• _EXERCISE DESCRIPTION_:
Return, word for word, only the lines of the data below that lie between the line with "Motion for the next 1" and the line with "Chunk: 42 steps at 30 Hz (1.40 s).", those two lines included.

• _MATERIAL SHOWN_:
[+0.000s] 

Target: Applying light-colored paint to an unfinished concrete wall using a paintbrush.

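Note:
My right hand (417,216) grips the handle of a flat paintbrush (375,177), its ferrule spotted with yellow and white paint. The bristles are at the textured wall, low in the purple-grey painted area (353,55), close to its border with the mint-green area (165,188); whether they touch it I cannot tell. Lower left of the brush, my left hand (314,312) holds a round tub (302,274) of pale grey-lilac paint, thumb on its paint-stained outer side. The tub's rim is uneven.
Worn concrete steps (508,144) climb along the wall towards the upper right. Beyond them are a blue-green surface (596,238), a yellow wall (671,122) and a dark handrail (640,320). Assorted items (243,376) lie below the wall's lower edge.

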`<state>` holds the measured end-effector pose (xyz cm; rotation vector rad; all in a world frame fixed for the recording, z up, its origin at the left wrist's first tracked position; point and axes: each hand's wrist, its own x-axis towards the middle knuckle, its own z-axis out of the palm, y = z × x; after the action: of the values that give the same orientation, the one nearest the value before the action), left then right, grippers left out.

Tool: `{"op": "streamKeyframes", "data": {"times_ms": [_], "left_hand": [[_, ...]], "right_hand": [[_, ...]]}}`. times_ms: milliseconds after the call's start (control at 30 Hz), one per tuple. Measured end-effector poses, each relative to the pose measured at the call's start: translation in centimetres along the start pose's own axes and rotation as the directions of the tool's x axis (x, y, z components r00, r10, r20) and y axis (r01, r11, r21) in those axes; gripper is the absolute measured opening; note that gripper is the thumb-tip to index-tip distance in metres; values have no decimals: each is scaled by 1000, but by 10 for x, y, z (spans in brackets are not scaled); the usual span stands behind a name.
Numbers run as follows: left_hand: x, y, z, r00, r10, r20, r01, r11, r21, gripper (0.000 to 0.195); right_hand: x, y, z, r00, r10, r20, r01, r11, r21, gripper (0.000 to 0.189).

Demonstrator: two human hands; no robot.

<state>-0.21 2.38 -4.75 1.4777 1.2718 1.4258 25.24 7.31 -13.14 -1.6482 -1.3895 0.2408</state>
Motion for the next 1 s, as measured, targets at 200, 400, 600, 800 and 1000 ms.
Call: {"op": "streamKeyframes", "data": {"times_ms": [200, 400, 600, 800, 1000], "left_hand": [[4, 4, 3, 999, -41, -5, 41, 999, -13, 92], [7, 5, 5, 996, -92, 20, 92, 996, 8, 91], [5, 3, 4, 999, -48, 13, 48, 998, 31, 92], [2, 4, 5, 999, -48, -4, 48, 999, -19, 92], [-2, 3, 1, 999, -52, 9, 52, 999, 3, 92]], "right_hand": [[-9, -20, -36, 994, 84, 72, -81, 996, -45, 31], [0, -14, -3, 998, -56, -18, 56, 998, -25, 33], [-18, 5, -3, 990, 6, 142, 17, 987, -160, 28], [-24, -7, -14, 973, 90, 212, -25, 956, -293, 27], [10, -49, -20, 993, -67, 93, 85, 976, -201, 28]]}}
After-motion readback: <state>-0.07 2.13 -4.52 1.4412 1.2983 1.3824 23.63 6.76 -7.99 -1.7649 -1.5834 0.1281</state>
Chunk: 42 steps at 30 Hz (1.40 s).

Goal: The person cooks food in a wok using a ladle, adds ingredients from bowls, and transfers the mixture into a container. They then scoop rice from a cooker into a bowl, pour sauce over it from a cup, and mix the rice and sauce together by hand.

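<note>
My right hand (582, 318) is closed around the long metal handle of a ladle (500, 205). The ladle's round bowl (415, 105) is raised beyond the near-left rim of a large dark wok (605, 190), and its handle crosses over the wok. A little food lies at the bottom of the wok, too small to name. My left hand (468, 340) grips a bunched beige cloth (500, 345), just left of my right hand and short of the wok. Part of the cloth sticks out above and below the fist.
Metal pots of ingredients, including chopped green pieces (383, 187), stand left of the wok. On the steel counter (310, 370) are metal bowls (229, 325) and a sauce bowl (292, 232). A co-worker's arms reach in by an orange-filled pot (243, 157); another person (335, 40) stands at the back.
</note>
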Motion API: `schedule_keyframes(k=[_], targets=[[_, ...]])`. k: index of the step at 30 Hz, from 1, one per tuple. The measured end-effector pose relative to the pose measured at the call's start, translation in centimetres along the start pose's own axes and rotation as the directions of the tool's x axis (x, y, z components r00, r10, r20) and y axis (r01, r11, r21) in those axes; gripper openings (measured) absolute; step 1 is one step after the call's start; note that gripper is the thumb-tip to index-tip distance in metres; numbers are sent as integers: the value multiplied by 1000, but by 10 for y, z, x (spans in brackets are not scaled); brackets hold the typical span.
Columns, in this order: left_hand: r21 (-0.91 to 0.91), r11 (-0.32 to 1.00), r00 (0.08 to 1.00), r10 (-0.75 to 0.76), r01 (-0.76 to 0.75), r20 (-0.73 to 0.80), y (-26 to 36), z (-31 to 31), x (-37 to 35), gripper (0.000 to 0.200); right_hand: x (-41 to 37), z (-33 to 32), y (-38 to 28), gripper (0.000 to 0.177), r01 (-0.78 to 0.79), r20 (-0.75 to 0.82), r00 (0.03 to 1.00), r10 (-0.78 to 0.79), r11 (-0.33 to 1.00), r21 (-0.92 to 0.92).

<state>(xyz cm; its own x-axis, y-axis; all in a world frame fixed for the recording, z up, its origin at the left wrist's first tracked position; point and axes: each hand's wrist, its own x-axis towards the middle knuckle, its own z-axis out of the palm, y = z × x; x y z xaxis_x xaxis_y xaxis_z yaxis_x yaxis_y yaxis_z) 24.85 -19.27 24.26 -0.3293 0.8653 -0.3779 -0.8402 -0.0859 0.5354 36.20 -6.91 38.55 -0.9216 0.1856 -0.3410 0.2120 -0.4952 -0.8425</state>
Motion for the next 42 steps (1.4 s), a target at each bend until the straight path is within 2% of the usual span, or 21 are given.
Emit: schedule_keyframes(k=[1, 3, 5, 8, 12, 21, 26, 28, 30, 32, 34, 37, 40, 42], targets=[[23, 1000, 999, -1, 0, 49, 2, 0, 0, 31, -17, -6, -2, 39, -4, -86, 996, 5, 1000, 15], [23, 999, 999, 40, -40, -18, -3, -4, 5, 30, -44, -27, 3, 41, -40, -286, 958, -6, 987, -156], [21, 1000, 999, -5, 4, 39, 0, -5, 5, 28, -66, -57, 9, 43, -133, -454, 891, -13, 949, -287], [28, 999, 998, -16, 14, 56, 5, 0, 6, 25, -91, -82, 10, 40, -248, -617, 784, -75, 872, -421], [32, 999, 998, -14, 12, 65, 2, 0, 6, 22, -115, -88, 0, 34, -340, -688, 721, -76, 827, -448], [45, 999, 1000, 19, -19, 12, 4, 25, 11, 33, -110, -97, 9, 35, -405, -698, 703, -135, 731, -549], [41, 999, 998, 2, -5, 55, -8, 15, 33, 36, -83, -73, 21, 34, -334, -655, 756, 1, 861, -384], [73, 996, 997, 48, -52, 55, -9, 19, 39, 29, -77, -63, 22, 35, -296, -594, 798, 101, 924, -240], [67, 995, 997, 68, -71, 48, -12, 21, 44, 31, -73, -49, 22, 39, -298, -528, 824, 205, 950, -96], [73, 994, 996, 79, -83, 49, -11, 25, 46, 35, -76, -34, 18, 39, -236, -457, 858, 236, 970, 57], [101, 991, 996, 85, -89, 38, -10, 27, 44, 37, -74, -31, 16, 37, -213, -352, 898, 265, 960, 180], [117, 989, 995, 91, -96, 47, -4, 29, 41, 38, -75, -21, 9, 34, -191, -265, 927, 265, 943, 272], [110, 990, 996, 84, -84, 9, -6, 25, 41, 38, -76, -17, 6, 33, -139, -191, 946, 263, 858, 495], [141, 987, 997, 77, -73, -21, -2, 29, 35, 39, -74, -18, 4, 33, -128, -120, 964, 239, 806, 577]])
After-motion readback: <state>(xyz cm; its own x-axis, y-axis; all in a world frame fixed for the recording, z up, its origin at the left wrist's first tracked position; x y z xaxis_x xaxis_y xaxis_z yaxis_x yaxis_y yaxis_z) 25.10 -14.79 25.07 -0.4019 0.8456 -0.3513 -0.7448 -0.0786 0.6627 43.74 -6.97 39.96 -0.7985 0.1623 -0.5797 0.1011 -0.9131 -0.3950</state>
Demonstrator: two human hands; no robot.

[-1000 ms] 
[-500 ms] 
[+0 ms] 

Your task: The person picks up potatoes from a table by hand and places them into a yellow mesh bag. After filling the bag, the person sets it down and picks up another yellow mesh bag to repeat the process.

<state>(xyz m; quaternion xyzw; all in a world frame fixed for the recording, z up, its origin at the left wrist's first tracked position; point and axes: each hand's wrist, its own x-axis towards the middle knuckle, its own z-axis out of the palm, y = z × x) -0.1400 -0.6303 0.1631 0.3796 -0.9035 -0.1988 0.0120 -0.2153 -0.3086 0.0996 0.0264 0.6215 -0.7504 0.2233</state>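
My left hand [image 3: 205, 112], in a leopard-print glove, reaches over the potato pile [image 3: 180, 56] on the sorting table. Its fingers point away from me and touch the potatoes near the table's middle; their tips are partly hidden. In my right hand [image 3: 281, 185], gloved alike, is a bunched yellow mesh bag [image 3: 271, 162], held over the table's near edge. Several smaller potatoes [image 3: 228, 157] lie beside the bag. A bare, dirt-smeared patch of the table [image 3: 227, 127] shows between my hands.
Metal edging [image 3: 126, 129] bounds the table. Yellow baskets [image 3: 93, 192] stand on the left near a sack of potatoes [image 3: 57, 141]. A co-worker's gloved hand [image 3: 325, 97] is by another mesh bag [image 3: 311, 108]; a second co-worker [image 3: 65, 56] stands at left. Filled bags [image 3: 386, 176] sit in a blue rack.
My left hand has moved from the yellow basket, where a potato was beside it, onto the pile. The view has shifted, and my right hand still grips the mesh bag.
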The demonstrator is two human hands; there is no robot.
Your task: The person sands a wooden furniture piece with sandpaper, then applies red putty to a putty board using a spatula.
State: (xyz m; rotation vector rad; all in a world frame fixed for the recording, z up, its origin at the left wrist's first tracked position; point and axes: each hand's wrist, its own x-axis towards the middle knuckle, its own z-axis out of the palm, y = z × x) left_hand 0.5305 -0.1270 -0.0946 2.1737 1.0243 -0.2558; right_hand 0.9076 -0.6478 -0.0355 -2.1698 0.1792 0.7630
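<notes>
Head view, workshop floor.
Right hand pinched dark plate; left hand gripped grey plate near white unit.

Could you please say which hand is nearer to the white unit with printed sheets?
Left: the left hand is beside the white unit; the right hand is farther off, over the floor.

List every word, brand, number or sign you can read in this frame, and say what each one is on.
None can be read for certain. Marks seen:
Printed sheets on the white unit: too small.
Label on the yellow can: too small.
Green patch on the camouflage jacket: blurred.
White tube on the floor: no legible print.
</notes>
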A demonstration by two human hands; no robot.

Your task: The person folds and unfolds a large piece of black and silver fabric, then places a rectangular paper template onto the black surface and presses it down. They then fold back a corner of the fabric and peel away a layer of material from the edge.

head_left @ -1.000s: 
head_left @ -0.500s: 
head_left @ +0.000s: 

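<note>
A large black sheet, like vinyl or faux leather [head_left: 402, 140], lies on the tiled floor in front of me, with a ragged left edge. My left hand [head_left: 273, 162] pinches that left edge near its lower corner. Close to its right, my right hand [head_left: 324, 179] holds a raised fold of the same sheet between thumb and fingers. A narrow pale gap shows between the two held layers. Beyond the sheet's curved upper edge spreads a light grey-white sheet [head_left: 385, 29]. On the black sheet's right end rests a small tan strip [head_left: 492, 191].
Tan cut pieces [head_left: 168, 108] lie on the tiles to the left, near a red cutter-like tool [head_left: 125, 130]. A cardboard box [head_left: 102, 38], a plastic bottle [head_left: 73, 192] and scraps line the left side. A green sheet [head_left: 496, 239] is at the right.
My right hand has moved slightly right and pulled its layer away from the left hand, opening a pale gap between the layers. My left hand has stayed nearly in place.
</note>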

• _EXPECTED ANSWER_:
Motion for the next 1 s, as measured, targets at 200, 400, 600, 800 and 1000 ms.
Call: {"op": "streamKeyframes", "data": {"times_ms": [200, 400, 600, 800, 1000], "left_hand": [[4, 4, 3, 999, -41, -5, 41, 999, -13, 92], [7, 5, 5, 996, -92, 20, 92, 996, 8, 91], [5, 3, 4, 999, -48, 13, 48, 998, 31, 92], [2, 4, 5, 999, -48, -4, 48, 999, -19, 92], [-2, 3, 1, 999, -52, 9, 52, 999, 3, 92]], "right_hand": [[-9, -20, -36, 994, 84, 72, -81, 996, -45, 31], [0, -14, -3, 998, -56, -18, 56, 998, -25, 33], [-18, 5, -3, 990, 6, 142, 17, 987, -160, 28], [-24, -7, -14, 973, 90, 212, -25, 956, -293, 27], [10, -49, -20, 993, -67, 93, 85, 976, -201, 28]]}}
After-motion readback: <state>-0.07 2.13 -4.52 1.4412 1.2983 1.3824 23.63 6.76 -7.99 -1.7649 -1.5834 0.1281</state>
Chunk: 42 steps at 30 Hz (1.40 s).

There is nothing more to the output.